## INSTRUCTIONS FOR THE TASK
Write the data out again, matching every line exactly.

## STORED DATA
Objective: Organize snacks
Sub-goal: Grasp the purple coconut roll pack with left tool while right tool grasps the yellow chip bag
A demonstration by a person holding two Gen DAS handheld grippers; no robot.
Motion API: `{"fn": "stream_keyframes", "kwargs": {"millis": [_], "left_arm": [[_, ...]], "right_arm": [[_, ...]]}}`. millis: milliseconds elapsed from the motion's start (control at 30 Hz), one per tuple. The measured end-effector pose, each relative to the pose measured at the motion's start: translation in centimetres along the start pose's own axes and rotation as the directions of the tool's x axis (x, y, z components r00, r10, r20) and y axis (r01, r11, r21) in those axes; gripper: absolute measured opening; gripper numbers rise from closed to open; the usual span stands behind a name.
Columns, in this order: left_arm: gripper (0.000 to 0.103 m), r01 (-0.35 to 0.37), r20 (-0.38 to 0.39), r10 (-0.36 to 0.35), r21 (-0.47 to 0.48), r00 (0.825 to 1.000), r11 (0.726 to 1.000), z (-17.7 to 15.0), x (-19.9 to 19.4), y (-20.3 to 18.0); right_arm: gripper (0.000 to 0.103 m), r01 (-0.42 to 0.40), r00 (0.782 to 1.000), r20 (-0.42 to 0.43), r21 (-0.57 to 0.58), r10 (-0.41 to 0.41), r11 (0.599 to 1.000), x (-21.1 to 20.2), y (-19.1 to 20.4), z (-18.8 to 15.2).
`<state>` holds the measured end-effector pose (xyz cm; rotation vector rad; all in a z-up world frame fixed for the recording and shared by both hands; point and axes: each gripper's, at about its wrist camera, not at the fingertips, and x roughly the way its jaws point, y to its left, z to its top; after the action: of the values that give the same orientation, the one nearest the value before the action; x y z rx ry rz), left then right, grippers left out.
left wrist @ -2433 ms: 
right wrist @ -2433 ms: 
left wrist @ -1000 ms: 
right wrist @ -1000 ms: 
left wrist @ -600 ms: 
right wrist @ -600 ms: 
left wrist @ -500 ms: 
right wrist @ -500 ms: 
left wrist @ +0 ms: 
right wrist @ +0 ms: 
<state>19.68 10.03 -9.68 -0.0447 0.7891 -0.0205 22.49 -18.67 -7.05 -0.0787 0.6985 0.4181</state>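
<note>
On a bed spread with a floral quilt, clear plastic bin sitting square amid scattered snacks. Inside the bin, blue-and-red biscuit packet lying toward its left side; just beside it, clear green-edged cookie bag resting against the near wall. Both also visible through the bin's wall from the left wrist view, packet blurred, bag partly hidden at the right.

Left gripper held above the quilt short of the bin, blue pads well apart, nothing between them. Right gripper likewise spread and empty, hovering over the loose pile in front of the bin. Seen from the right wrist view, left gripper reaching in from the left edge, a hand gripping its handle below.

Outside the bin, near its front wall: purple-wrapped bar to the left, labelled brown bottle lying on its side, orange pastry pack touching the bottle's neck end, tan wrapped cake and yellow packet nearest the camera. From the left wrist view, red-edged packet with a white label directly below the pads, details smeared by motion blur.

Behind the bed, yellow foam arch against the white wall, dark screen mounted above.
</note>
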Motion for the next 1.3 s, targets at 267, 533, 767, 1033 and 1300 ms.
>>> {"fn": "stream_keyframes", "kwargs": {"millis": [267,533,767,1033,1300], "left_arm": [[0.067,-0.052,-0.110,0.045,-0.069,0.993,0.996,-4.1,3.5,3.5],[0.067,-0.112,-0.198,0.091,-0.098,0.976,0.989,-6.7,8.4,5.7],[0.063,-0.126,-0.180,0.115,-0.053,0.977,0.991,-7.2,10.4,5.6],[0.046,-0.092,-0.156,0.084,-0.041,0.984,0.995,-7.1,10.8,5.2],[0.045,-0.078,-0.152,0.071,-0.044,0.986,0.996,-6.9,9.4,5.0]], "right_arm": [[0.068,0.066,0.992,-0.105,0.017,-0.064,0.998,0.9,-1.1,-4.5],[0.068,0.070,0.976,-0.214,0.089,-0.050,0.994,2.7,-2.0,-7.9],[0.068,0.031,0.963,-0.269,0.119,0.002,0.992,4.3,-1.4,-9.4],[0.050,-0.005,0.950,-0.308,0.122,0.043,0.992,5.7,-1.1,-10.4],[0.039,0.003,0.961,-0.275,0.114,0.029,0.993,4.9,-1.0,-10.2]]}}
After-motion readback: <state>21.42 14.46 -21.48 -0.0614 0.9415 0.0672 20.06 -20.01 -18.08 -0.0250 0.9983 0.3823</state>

## ANSWER SPACE
Objective: Organize snacks
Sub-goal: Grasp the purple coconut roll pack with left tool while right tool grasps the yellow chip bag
A demonstration by a person holding two Gen DAS handheld grippers; no robot.
Motion API: `{"fn": "stream_keyframes", "kwargs": {"millis": [_], "left_arm": [[_, ...]], "right_arm": [[_, ...]]}}`. millis: milliseconds elapsed from the motion's start (control at 30 Hz), one per tuple. The measured end-effector pose, each relative to the pose measured at the motion's start: translation in centimetres along the start pose's own axes and rotation as the directions of the tool's x axis (x, y, z components r00, r10, r20) and y axis (r01, r11, r21) in those axes; gripper: absolute measured opening; gripper numbers rise from closed to open; the usual span stands behind a name.
Columns, in this order: left_arm: gripper (0.000 to 0.103 m), r01 (-0.35 to 0.37), r20 (-0.38 to 0.39), r10 (-0.36 to 0.35), r21 (-0.47 to 0.48), r00 (0.825 to 1.000), r11 (0.726 to 1.000), z (-17.7 to 15.0), x (-19.9 to 19.4), y (-20.3 to 18.0); right_arm: gripper (0.000 to 0.103 m), r01 (-0.42 to 0.40), r00 (0.782 to 1.000), r20 (-0.42 to 0.43), r21 (-0.57 to 0.58), r10 (-0.41 to 0.41), r11 (0.599 to 1.000), x (-21.1 to 20.2), y (-19.1 to 20.4), z (-18.8 to 15.2).
`<state>` holds the measured end-effector pose (xyz cm; rotation vector rad; all in a z-up world frame fixed for the recording and shared by both hands; point and axes: each gripper's, at about its wrist camera, not at the fingertips, and x roughly the way its jaws point, y to its left, z to its top; after the action: of the values that give the same orientation, the one nearest the value before the action; x y z rx ry rz), left then right, grippers left out.
left wrist @ -2433 ms: 
right wrist @ -2433 ms: 
left wrist @ -1000 ms: 
right wrist @ -1000 ms: 
left wrist @ -600 ms: 
right wrist @ -600 ms: 
left wrist @ -500 ms: 
right wrist @ -500 ms: 
left wrist @ +0 ms: 
right wrist @ +0 ms: 
<state>19.68 10.03 -9.68 -0.0447 0.7891 -0.0205 22.49 -18.67 -7.05 -0.0787 0.6985 0.4181</state>
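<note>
On a bed spread with a floral quilt, clear plastic bin sitting square amid scattered snacks. Inside the bin, blue-and-red biscuit packet lying toward its left side; just beside it, clear green-edged cookie bag resting against the near wall. Both also visible through the bin's wall from the left wrist view, packet blurred, bag partly hidden at the right.

Left gripper held above the quilt short of the bin, blue pads well apart, nothing between them. Right gripper likewise spread and empty, hovering over the loose pile in front of the bin. Seen from the right wrist view, left gripper reaching in from the left edge, a hand gripping its handle below.

Outside the bin, near its front wall: purple-wrapped bar to the left, labelled brown bottle lying on its side, orange pastry pack touching the bottle's neck end, tan wrapped cake and yellow packet nearest the camera. From the left wrist view, red-edged packet with a white label directly below the pads, details smeared by motion blur.

Behind the bed, yellow foam arch against the white wall, dark screen mounted above.
</note>
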Motion for the next 1.3 s, targets at 267, 533, 767, 1033 and 1300 ms.
>>> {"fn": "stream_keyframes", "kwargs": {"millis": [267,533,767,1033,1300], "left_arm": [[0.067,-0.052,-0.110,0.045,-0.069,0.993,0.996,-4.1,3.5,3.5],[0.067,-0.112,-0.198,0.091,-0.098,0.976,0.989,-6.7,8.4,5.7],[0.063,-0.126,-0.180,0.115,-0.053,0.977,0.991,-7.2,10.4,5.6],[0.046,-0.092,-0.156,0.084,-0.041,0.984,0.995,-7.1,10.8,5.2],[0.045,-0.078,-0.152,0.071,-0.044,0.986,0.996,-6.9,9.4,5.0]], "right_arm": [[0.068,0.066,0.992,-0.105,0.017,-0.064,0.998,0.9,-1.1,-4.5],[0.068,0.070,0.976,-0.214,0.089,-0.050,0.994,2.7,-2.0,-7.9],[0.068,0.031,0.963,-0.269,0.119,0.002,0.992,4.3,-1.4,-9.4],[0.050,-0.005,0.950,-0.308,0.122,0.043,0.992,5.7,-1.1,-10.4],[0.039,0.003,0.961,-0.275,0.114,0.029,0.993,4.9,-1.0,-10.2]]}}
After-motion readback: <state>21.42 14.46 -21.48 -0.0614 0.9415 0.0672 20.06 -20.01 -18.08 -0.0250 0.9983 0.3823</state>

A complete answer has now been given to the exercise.